L’altro elemento è quello che può realizzare l’uomo rimanendo strettamente legato al Signore come un tralcio alla vite per ricevere da Lui la linfa vitale (Gv 15, 1-5). Soltanto realizzando questa unione in maniera perfetta ed indissolubile l’uomo potrà affrontare e superare qualsiasi tentazione. Essere con Lui, essere in Lui significa percorrere la via dell’ubbidienza e combattere strenuamente per la fede che ci è stata tramandata una volta per sempre (Gd 3).

In conclusione possiamo affermare che Paolo ci invita a rivestirci della completa armatura di Dio perché questo è il solo modo per evitare l’inganno e la seduzione del peccato. Le stesse raccomandazioni ci vengono rivolte con altre parole anche dall’apostolo Pietro in 2 Pt 1, 5-11 che potremo leggere e meditare nelle nostre case.
Questa lotta che dobbiamo sostenere è una lotta interiore contro le tentazioni subdole e sottili di Satana che fa leva sui piccoli orgogli, sulle piccole debolezze sui momenti di incertezza e di scoraggiamento che ci assalgono, per sferrare il suo attacco finale e cercare di farci soccombere.

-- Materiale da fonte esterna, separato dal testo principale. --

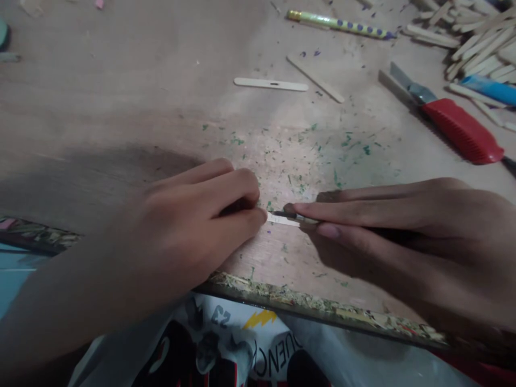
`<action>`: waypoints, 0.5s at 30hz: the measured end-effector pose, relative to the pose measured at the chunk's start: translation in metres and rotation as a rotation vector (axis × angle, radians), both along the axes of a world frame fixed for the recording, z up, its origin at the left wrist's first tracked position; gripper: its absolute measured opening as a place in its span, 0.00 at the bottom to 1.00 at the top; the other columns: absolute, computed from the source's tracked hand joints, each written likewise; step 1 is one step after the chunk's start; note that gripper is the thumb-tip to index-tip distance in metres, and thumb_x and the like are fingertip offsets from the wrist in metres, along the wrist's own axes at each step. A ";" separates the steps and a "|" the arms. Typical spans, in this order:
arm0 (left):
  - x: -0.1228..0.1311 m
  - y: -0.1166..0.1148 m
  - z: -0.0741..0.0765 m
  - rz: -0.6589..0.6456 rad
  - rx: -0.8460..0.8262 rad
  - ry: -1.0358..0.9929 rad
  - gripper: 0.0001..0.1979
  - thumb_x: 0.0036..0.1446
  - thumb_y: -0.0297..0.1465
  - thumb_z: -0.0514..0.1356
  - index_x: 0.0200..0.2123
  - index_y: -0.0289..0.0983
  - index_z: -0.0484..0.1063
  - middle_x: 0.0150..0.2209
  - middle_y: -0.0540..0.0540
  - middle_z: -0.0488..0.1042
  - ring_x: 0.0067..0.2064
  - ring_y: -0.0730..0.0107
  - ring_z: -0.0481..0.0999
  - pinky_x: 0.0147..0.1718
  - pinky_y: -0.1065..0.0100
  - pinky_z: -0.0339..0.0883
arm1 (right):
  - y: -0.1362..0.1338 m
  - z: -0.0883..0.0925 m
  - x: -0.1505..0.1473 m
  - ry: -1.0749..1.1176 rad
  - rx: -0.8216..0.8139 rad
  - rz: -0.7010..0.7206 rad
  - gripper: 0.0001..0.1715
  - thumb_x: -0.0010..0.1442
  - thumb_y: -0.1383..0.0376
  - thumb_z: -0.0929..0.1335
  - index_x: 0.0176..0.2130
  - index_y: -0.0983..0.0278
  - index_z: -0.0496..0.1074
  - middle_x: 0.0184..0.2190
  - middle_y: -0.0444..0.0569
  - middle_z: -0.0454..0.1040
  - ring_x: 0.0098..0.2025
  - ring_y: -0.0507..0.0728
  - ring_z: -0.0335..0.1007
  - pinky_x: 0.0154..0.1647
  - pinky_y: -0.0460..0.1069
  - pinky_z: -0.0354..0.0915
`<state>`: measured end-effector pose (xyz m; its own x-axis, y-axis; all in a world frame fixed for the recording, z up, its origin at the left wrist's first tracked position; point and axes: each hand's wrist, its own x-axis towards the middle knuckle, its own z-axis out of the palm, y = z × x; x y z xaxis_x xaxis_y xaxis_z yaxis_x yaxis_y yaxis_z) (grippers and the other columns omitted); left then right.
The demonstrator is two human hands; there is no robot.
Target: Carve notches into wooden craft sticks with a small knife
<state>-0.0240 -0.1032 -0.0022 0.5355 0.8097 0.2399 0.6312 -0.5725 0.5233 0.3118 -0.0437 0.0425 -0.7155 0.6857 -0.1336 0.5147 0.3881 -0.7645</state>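
My left hand lies curled on the wooden board, its fingertips pinching down one end of a small pale wooden stick. My right hand comes in from the right, fingers pressed together round a thin dark cutting tool whose tip rests on the stick. Most of the tool is hidden inside the hand. Both hands sit near the board's front edge.
A red utility knife lies at the right. A heap of craft sticks and a blue object fill the back right corner. Two loose sticks and a dotted green pencil lie further back. Green shavings dot the board.
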 end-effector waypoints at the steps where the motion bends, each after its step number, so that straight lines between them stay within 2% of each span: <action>1: 0.000 0.002 0.001 -0.021 0.043 0.012 0.16 0.94 0.34 0.59 0.52 0.45 0.87 0.54 0.56 0.83 0.53 0.71 0.87 0.61 0.65 0.86 | -0.001 0.000 0.000 0.003 0.009 -0.003 0.20 0.90 0.53 0.75 0.72 0.36 0.91 0.49 0.40 0.96 0.43 0.57 0.94 0.31 0.50 0.81; 5: 0.001 0.003 0.004 -0.051 0.081 0.031 0.14 0.94 0.32 0.59 0.52 0.44 0.85 0.54 0.54 0.83 0.52 0.70 0.87 0.58 0.64 0.87 | -0.004 -0.001 0.001 0.041 -0.007 0.004 0.22 0.89 0.59 0.76 0.72 0.37 0.91 0.46 0.39 0.95 0.38 0.54 0.91 0.32 0.49 0.82; 8: 0.001 0.000 0.005 -0.043 0.097 0.067 0.15 0.94 0.31 0.58 0.53 0.45 0.85 0.55 0.53 0.85 0.53 0.66 0.87 0.57 0.61 0.88 | -0.003 -0.001 0.002 0.057 -0.024 0.023 0.21 0.87 0.61 0.78 0.70 0.39 0.92 0.45 0.39 0.93 0.38 0.54 0.90 0.33 0.49 0.82; 15: 0.000 0.002 0.001 -0.080 0.139 0.058 0.11 0.91 0.27 0.62 0.53 0.45 0.84 0.52 0.51 0.86 0.53 0.62 0.88 0.58 0.59 0.89 | -0.003 0.007 -0.003 0.004 0.201 0.154 0.19 0.91 0.65 0.72 0.72 0.54 0.87 0.44 0.42 0.90 0.38 0.50 0.88 0.40 0.47 0.81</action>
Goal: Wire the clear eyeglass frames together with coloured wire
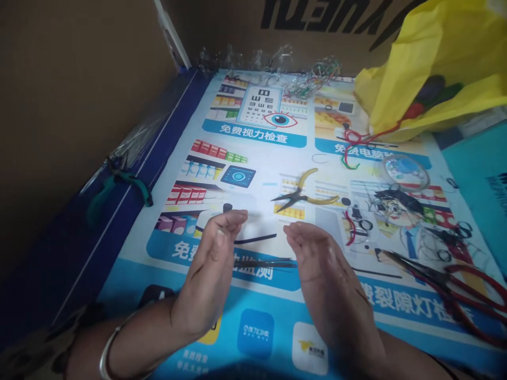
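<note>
My left hand (pixel 214 269) and my right hand (pixel 328 285) stand on edge over the printed sheet, palms facing, fingers straight and held side by side. Between them a small bundle of thin dark wires (pixel 273 263) lies crosswise on the sheet. Its ends reach close to both palms; whether they touch, I cannot tell. Both hands are open and grip nothing. Just beyond the fingertips lie yellow-handled pliers (pixel 299 196) with their jaws apart. Red-handled scissors (pixel 443 279) rest to the right of my right hand.
Teal-handled pliers (pixel 116 184) lie at the left edge. Tangled wire pieces (pixel 312 79) sit along the back by a cardboard wall (pixel 237 31). A yellow bag (pixel 428 53) stands at the back right, near red wire (pixel 352 140) and a clear round case (pixel 406 171).
</note>
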A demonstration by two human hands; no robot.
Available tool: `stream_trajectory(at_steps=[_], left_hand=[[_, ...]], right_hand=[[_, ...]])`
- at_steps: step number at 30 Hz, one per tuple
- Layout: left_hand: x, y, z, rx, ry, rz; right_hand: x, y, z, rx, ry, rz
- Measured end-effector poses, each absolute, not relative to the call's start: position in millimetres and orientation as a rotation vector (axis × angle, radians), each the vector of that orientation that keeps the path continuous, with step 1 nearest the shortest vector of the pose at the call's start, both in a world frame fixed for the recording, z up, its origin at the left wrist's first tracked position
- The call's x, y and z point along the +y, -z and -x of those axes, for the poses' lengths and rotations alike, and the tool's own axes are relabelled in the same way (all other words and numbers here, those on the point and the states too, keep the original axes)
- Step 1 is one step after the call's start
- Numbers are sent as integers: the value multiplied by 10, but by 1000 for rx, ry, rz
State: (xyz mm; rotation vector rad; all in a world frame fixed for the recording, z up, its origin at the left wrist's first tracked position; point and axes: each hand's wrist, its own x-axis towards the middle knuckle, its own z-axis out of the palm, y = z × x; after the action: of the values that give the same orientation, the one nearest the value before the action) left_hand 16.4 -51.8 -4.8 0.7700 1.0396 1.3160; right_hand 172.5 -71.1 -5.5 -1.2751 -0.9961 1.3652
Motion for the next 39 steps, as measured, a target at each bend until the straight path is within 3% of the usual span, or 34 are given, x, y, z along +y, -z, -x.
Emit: stream_trajectory(at_steps=[39], left_hand=[[-538, 8, -56, 1009, -1228, -795]], right_hand=[[-798, 43, -1888, -1280, -1361, 1294]])
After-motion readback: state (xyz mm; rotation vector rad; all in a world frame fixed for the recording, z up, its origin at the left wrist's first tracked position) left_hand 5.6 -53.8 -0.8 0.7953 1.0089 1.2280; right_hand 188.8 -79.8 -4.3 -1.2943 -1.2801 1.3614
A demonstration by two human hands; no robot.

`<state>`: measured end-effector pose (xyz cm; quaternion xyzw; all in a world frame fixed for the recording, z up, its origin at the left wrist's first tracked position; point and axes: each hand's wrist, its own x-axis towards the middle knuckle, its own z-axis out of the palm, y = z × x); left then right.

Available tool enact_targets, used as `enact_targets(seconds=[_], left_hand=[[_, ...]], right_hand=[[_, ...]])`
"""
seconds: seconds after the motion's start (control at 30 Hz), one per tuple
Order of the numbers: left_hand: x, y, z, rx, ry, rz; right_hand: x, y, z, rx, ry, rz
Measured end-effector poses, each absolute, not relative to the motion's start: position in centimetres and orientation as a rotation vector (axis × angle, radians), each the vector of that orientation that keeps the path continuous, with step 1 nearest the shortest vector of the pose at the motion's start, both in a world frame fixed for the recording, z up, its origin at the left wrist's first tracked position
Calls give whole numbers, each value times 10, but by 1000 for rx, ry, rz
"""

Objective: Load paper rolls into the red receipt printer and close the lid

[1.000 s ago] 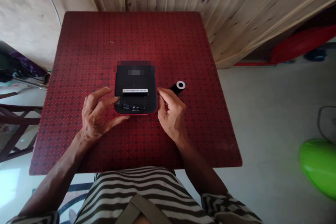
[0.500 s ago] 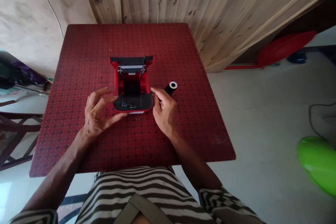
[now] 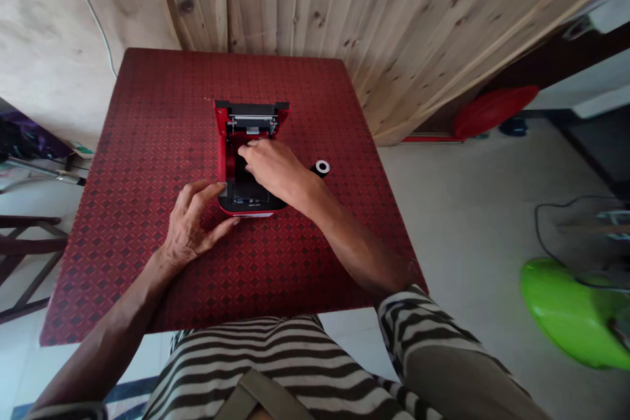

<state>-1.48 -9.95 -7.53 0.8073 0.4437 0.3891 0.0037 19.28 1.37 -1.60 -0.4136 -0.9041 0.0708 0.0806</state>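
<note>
A small red and black label printer (image 3: pixel 254 203) stands on the table with its lid (image 3: pixel 252 111) raised. Dark material lies in its bay and over its front panel. My left hand (image 3: pixel 189 223) grips the front left corner, fingers on the top edge and thumb along the front. Over the bay, my right hand (image 3: pixel 273 164) reaches in with bent fingers; the fingertips are partly hidden, so what they hold or touch does not show. To the right of the printer lies a black roll (image 3: pixel 322 168) with a white ring at its end, partly covered by my right forearm.
The table (image 3: pixel 162 111) has a red patterned cover and meets a wooden plank wall (image 3: pixel 295 0). A dark wooden chair (image 3: pixel 29 246) is at left. On the floor at right stand a bright green object (image 3: pixel 561 308) and a cable (image 3: pixel 539 223).
My right hand has left the printer's right side and moved up and left into the open bay. My left hand remains at the front left corner. The view has shifted slightly.
</note>
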Motion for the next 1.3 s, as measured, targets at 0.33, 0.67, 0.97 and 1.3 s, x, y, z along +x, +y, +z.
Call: enact_targets(seconds=[0.33,0.67,0.97,1.3], left_hand=[[-13,-100,-79,2485,1396,1219],[-13,-100,-79,2505,1418,1183],[-11,-99,-72,2484,1402,1232],[-13,-96,-75,2531,1396,1261]], right_hand=[[197,12,-2,-1185,-2729,261],[280,-81,48,-1157,-2008,586],[297,-147,-51,-1170,-1869,925],[312,-152,-51,-1243,-1814,998]])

Ma noi abbiamo la rassicurante promessa da parte di Dio che tali attacchi non potranno mai essere vincenti se affrontati con le Sue armi, poiché equipaggiati in maniera adeguata saremo in grado di affrontare con successo anche il combattimento più duro ed intenso.

Le armi del Signore sono armi di luce (Rm 13, 12) capaci di donare al cristiano la certezza assoluta della vittoria finale. Infatti lo stesso apostolo Paolo in Rm 8, 37-39, così scrive: «Ma in tutte queste cose noi siamo più che vincitori in virtù di colui che ci ha amati. Infatti io sono persuaso che né morte né vita né angeli né principati né potenze né cose presenti né cose future, né altezze, né profondità, né alcuna altra creatura potrà separarci dall’amore di Dio che è in Cristo Gesù, nostro Signore».